◆ **What is being asked**: With the pictures left out, every record must be reproduced exactly.

Exercise data section start

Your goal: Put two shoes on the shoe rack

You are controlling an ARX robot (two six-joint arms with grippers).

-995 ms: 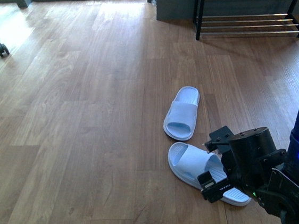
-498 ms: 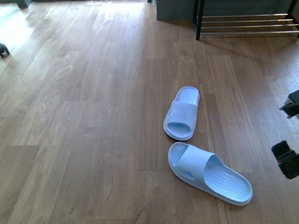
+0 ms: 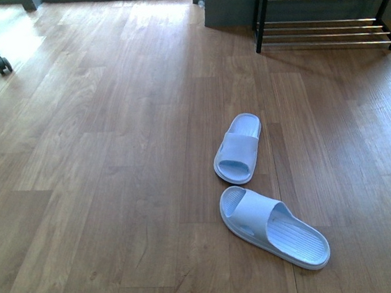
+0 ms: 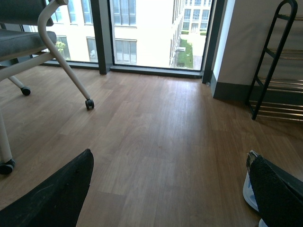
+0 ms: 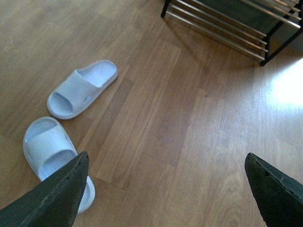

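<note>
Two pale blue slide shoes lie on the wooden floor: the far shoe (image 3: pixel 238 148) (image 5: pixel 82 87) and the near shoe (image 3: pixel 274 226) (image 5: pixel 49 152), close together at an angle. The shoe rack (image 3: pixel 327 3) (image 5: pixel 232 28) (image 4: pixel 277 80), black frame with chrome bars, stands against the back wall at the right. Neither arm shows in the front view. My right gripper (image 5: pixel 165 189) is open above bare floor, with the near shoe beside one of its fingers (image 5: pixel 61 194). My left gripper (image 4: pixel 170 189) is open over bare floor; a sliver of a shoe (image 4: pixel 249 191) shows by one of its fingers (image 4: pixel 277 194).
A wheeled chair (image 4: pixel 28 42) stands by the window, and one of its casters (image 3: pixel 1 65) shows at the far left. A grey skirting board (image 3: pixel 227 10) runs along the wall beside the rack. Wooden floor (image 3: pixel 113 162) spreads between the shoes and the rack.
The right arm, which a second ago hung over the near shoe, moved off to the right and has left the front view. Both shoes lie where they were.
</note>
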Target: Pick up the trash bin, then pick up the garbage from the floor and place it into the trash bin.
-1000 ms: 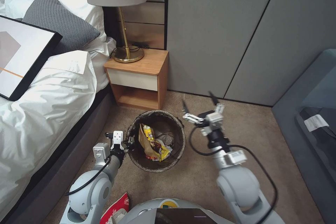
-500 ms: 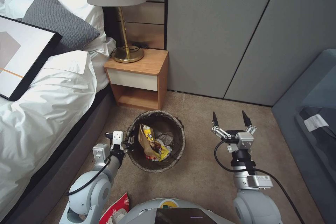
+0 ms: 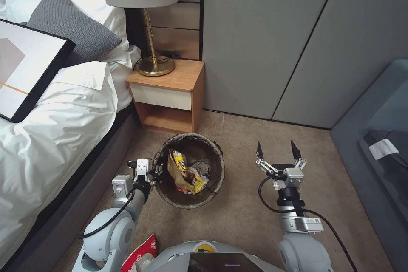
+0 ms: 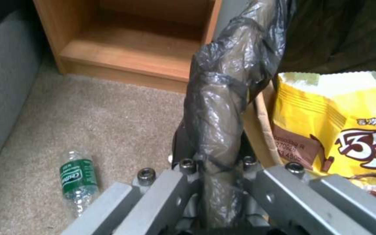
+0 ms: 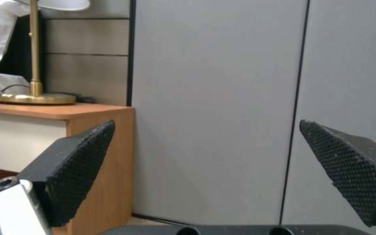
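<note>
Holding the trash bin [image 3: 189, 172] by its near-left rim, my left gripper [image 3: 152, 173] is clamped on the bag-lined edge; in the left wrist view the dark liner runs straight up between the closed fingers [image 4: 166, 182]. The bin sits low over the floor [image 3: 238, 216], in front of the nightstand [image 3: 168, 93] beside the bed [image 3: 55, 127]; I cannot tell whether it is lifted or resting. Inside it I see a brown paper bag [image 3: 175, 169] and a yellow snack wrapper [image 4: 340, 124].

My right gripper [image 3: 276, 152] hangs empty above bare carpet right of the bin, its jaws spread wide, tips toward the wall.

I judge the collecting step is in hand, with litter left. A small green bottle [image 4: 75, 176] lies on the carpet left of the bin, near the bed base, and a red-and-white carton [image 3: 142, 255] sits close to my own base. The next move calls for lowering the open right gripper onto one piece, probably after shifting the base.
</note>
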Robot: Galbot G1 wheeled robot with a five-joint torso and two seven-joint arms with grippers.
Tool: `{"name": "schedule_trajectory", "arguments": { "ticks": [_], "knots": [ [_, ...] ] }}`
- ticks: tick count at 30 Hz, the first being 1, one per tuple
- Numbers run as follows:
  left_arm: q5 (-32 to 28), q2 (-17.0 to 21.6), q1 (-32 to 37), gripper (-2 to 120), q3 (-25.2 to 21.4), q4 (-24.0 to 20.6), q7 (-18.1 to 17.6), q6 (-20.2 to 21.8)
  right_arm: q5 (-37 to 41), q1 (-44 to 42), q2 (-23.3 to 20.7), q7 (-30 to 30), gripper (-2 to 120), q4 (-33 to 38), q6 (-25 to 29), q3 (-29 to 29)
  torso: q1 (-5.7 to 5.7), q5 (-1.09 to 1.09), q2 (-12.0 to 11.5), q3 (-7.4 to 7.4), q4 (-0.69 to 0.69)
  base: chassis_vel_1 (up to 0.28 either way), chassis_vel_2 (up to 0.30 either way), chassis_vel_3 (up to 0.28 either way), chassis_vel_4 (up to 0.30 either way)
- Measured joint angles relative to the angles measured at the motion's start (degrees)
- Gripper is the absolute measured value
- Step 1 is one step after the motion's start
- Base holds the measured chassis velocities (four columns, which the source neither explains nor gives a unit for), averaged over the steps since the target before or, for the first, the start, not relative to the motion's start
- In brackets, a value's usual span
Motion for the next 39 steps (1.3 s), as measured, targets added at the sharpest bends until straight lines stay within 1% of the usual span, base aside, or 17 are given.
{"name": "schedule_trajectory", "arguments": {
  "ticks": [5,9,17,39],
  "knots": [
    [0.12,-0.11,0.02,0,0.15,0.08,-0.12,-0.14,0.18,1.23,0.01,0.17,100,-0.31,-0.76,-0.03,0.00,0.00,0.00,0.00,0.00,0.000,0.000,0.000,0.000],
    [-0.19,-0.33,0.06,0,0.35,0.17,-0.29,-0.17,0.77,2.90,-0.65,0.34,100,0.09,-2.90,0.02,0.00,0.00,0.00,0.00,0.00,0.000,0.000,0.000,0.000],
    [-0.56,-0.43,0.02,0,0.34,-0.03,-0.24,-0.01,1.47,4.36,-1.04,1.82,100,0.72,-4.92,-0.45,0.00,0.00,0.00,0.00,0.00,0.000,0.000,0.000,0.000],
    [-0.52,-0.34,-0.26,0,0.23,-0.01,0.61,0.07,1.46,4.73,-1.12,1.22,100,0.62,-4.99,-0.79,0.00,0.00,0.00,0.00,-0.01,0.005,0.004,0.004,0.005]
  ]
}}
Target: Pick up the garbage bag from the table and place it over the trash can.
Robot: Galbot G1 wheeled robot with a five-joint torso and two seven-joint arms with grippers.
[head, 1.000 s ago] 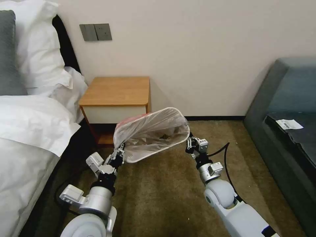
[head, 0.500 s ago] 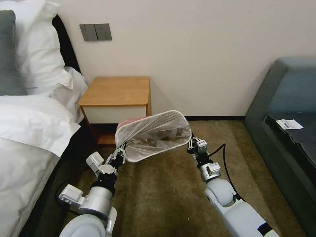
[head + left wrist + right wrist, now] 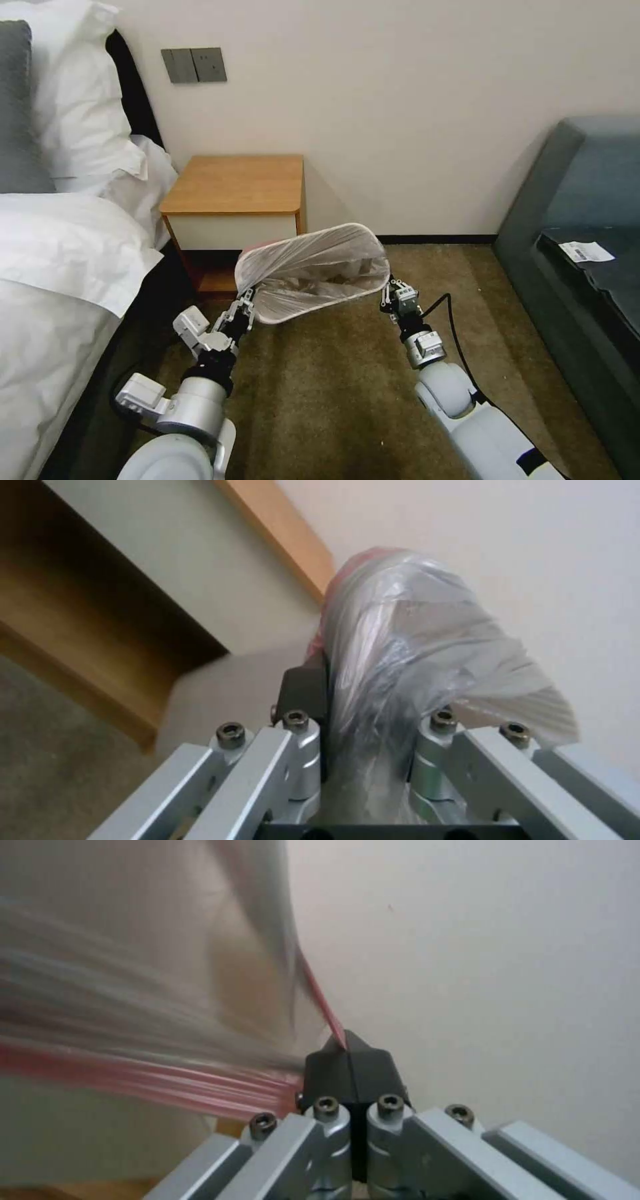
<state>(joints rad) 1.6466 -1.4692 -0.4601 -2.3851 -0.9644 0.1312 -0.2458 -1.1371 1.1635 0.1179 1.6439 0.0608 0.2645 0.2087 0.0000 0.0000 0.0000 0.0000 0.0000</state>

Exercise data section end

◆ **Answer section**:
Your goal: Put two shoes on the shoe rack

You are controlling an ARX robot (two six-joint arms with grippers).

-995 ms: 
-498 ms: 
+0 ms: 
+0 ms: 
+0 ms: 

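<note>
Two pale blue slide shoes lie on the wooden floor: the far shoe (image 3: pixel 238 148) (image 5: pixel 82 87) and the near shoe (image 3: pixel 274 226) (image 5: pixel 49 152), close together at an angle. The shoe rack (image 3: pixel 327 3) (image 5: pixel 232 28) (image 4: pixel 277 80), black frame with chrome bars, stands against the back wall at the right. Neither arm shows in the front view. My right gripper (image 5: pixel 165 189) is open above bare floor, with the near shoe beside one of its fingers (image 5: pixel 61 194). My left gripper (image 4: pixel 170 189) is open over bare floor; a sliver of a shoe (image 4: pixel 249 191) shows by one of its fingers (image 4: pixel 277 194).
A wheeled chair (image 4: pixel 28 42) stands by the window, and one of its casters (image 3: pixel 1 65) shows at the far left. A grey skirting board (image 3: pixel 227 10) runs along the wall beside the rack. Wooden floor (image 3: pixel 113 162) spreads between the shoes and the rack.
The right arm, which a second ago hung over the near shoe, moved off to the right and has left the front view. Both shoes lie where they were.
</note>
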Target: Pick up the trash bin, then pick up the garbage from the floor and place it into the trash bin.
-1000 ms: 
-500 ms: 
+0 ms: 
+0 ms: 
+0 ms: 
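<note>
Holding the trash bin [image 3: 189, 172] by its near-left rim, my left gripper [image 3: 152, 173] is clamped on the bag-lined edge; in the left wrist view the dark liner runs straight up between the closed fingers [image 4: 166, 182]. The bin sits low over the floor [image 3: 238, 216], in front of the nightstand [image 3: 168, 93] beside the bed [image 3: 55, 127]; I cannot tell whether it is lifted or resting. Inside it I see a brown paper bag [image 3: 175, 169] and a yellow snack wrapper [image 4: 340, 124].

My right gripper [image 3: 276, 152] hangs empty above bare carpet right of the bin, its jaws spread wide, tips toward the wall.

I judge the collecting step is in hand, with litter left. A small green bottle [image 4: 75, 176] lies on the carpet left of the bin, near the bed base, and a red-and-white carton [image 3: 142, 255] sits close to my own base. The next move calls for lowering the open right gripper onto one piece, probably after shifting the base.
</note>
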Robot: Galbot G1 wheeled robot with a five-joint torso and two seven-joint arms with grippers.
Tool: `{"name": "schedule_trajectory", "arguments": { "ticks": [_], "knots": [ [_, ...] ] }}`
- ticks: tick count at 30 Hz, the first being 1, one per tuple
- Numbers run as follows:
  left_arm: q5 (-32 to 28), q2 (-17.0 to 21.6), q1 (-32 to 37), gripper (-2 to 120), q3 (-25.2 to 21.4), q4 (-24.0 to 20.6), q7 (-18.1 to 17.6), q6 (-20.2 to 21.8)
  right_arm: q5 (-37 to 41), q1 (-44 to 42), q2 (-23.3 to 20.7), q7 (-30 to 30), gripper (-2 to 120), q4 (-33 to 38), q6 (-25 to 29), q3 (-29 to 29)
  torso: q1 (-5.7 to 5.7), q5 (-1.09 to 1.09), q2 (-12.0 to 11.5), q3 (-7.4 to 7.4), q4 (-0.69 to 0.69)
  base: chassis_vel_1 (up to 0.28 either way), chassis_vel_2 (up to 0.30 either way), chassis_vel_3 (up to 0.28 either way), chassis_vel_4 (up to 0.30 either way)
- Measured joint angles relative to the angles measured at the motion's start (degrees)
- Gripper is the absolute measured value
- Step 1 is one step after the motion's start
- Base holds the measured chassis velocities (four columns, which the source neither explains nor gives a unit for), averaged over the steps since the target before or, for the first, the start, not relative to the motion's start
- In brackets, a value's usual span
Motion for the next 39 steps (1.3 s), as measured, targets added at the sharpest bends until straight lines stay within 1% of the usual span, base aside, or 17 are given.
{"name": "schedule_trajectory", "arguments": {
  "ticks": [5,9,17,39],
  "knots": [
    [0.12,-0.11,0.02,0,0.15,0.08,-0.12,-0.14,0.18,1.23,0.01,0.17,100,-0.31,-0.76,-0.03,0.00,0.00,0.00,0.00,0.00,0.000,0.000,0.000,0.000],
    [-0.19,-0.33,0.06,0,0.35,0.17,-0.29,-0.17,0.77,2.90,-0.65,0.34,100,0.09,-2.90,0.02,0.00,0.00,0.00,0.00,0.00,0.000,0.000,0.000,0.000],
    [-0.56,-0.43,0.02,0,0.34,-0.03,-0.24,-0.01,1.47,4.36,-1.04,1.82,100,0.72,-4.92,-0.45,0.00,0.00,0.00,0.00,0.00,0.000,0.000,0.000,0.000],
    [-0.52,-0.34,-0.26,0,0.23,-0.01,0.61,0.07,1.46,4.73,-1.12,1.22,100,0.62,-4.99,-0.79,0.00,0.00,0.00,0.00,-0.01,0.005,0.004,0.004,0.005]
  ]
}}
Target: Pick up the garbage bag from the table and place it over the trash can.
Robot: Galbot G1 wheeled robot with a five-joint torso and two seven-joint arms with grippers.
[head, 1.000 s ago] 
[head, 0.500 s ago] 
[head + left wrist + right wrist, now] 
<state>(joints rad) 1.6466 -1.4692 -0.4601 -2.3851 -0.9644 0.1312 -0.2458 -1.1371 1.1635 0.1179 1.6439 0.0608 0.2645 0.2087 0.0000 0.0000 0.0000 0.0000 0.0000</state>

What the answer needed to say has been said.